**Exercise objective:**
Omit the pictures and print exactly the lines of the listing below, starting at the first and ending at the line containing "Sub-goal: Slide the".

**Information supplied:**

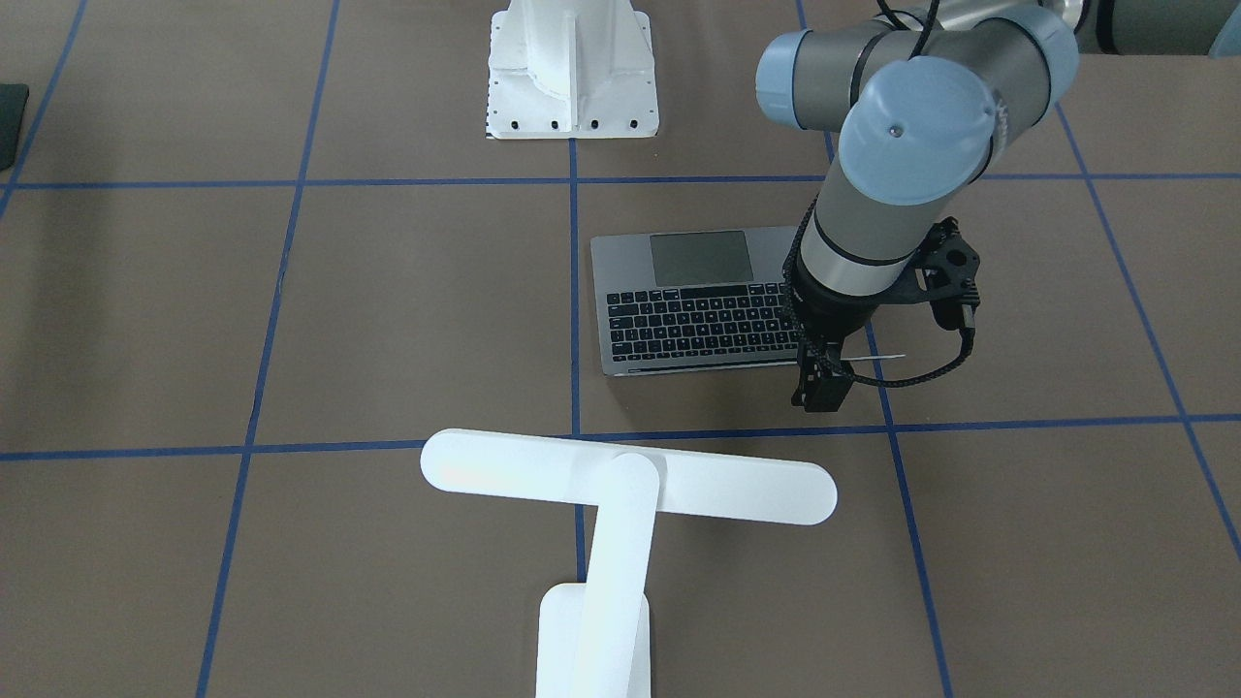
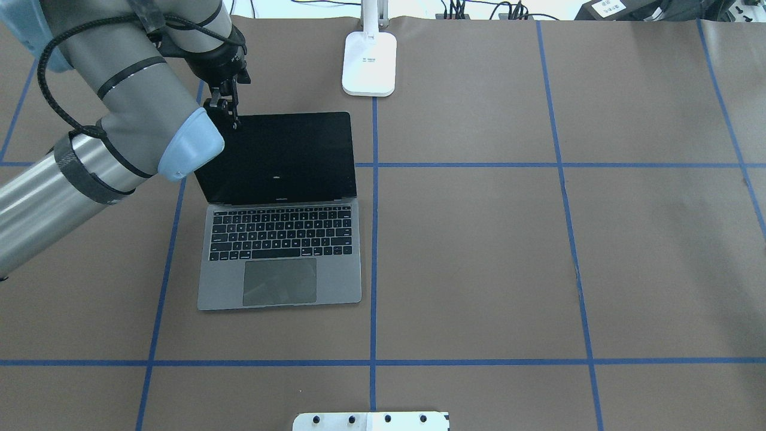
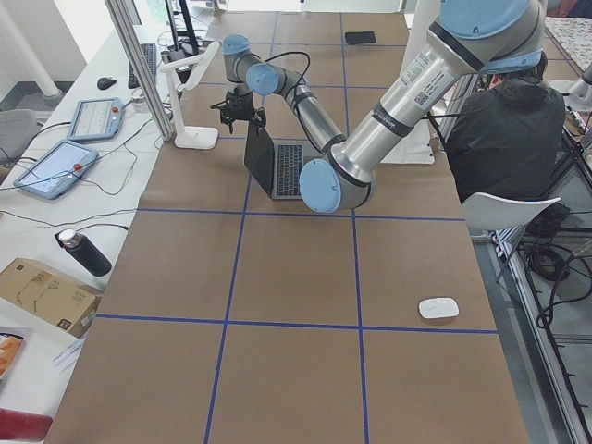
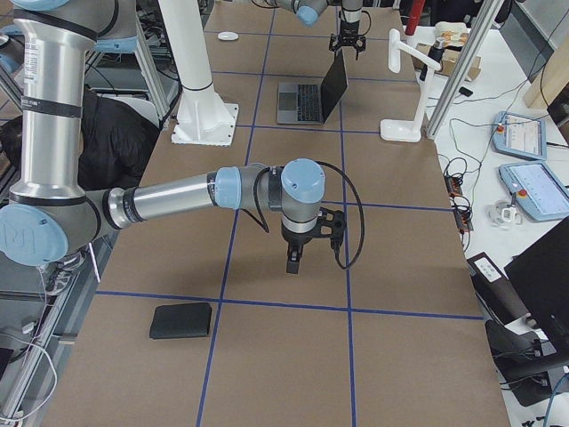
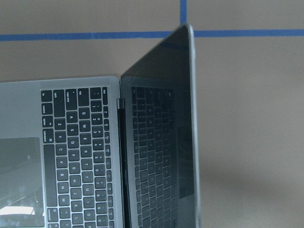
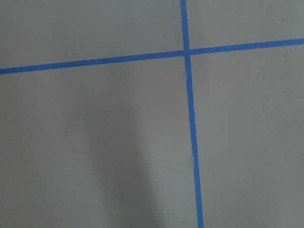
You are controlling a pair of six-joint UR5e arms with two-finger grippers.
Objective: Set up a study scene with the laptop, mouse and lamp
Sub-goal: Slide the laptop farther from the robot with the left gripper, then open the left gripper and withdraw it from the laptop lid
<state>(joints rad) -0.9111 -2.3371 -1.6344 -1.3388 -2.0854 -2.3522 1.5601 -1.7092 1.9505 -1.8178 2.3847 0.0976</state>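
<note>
— Is the scene well lit?
— Yes. The tabletop (image 2: 479, 239) is lit brightly and evenly. Only soft shadows are cast, as under the lamp (image 1: 620, 485).
— Is any glare seen?
— The keys are mirrored in the laptop (image 5: 80, 156) screen, and a white shine is seen on its trackpad. The lamp's white is washed out. A faint shadow is seen in the right wrist view.

The slim grey metal laptop (image 2: 281, 233) sits open on the brown paper tabletop (image 2: 479, 239), the white desk lamp (image 2: 369, 63) just behind its right corner, the small white oval mouse (image 3: 437, 307) far to its left.
</note>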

**Written response:**
You are controlling a pair of six-joint UR5e arms with two-finger grippers.
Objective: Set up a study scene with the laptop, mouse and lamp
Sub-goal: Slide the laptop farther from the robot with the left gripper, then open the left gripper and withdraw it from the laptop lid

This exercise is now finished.